**Your assignment**: Across all entries below, how many lines include "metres"? Only the number, please.

Dataset excerpts
#####

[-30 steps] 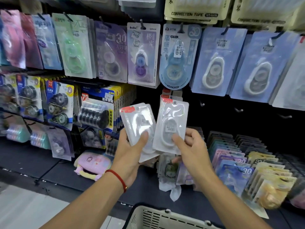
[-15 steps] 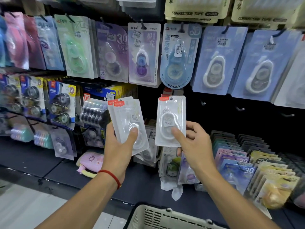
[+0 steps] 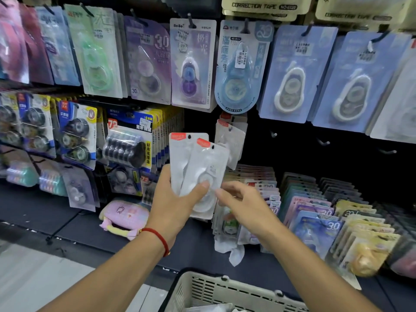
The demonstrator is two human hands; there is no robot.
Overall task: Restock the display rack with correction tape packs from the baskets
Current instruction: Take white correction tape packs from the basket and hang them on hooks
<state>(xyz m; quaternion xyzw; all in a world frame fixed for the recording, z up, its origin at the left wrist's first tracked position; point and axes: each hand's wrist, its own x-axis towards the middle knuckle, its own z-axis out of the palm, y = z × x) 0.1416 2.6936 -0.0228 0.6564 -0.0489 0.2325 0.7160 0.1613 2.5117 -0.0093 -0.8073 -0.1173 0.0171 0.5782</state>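
Note:
My left hand (image 3: 173,206) grips two white correction tape packs (image 3: 202,170) with red top corners, held upright and fanned in front of the display rack (image 3: 315,154). Its thumb presses on the front pack. My right hand (image 3: 245,206) is just right of these packs, fingers loosely bent, fingertips at the front pack's edge; it holds nothing. Behind and above the held packs, matching white packs (image 3: 231,140) hang on a hook of the rack. A grey basket (image 3: 225,291) sits at the bottom edge, its contents mostly out of view.
Blue, purple and green tape packs (image 3: 193,64) hang in the upper row. Bare hooks (image 3: 324,143) stick out of the dark panel on the right. Rows of standing packs (image 3: 315,221) fill the lower right shelf. A pink pouch (image 3: 123,215) lies on the shelf.
The pack my right hand held now hangs on the rack hook. My right hand has come down empty beside the packs in my left hand, which has shifted right.

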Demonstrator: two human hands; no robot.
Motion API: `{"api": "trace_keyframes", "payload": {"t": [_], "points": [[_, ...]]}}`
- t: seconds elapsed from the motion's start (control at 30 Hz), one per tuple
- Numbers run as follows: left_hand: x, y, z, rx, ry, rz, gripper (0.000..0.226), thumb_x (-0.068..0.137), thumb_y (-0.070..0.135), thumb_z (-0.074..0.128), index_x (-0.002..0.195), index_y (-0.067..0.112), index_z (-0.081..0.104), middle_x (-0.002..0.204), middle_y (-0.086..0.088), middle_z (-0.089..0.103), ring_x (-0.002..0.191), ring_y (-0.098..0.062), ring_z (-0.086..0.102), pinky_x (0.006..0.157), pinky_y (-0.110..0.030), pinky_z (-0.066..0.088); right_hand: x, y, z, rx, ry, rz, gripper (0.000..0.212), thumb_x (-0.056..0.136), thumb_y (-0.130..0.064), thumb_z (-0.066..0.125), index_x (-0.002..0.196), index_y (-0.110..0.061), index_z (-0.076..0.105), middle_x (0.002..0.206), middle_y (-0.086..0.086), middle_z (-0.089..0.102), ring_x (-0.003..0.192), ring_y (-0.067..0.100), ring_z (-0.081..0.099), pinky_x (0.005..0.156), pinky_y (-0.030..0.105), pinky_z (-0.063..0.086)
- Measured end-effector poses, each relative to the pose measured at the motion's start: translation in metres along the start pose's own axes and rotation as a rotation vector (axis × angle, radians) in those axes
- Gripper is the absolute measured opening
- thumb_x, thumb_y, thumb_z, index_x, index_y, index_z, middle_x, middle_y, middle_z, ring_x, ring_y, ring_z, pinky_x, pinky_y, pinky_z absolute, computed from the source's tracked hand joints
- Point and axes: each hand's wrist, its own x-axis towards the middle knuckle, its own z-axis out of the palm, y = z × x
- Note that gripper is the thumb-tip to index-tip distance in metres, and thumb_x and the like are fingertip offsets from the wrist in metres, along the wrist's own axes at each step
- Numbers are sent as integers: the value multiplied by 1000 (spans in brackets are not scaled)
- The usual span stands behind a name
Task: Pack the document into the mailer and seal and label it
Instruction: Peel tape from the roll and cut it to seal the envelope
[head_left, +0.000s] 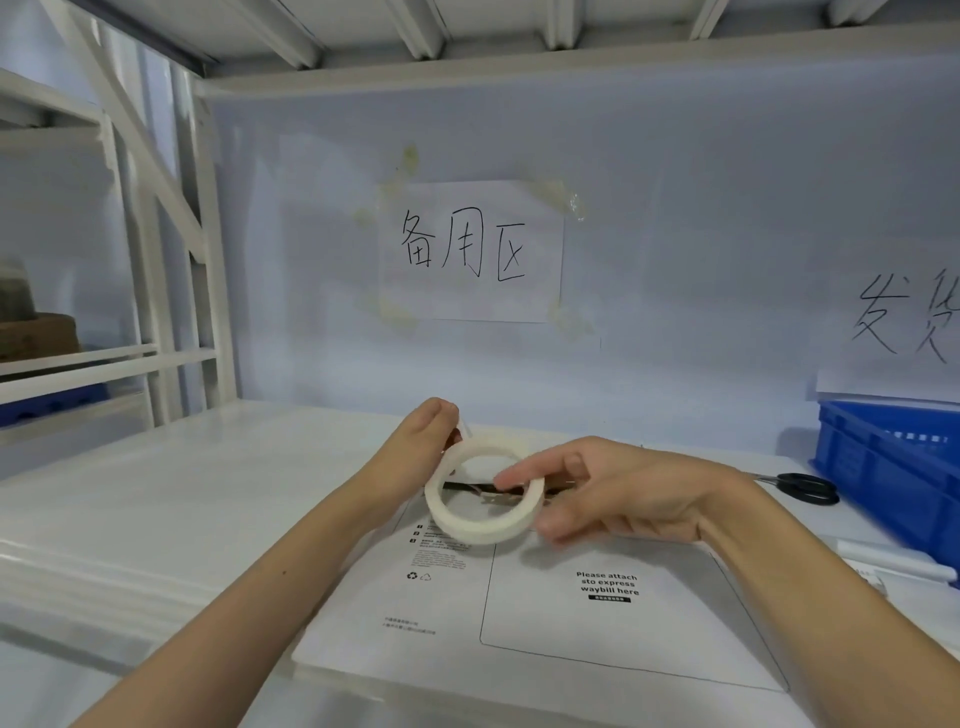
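Observation:
A white mailer (597, 623) lies flat on the white shelf, printed side up, with a framed waybill box and the words "Please attach express waybill here". Above its far edge I hold a roll of white tape (485, 525). My right hand (613, 493) grips the roll, fingers through its hole and over its near rim. My left hand (421, 447) pinches the tape at the roll's far left side. The document is not visible. A dark strip shows along the mailer's far edge, behind the roll.
Black-handled scissors (802, 487) lie on the shelf to the right. A blue plastic crate (883, 467) stands at the far right, with a white marker (893, 561) in front of it. Paper signs hang on the back wall (472, 249). White shelf posts (208, 291) rise at left.

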Motion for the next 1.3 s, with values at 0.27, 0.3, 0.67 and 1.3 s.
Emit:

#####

**Reply**: 2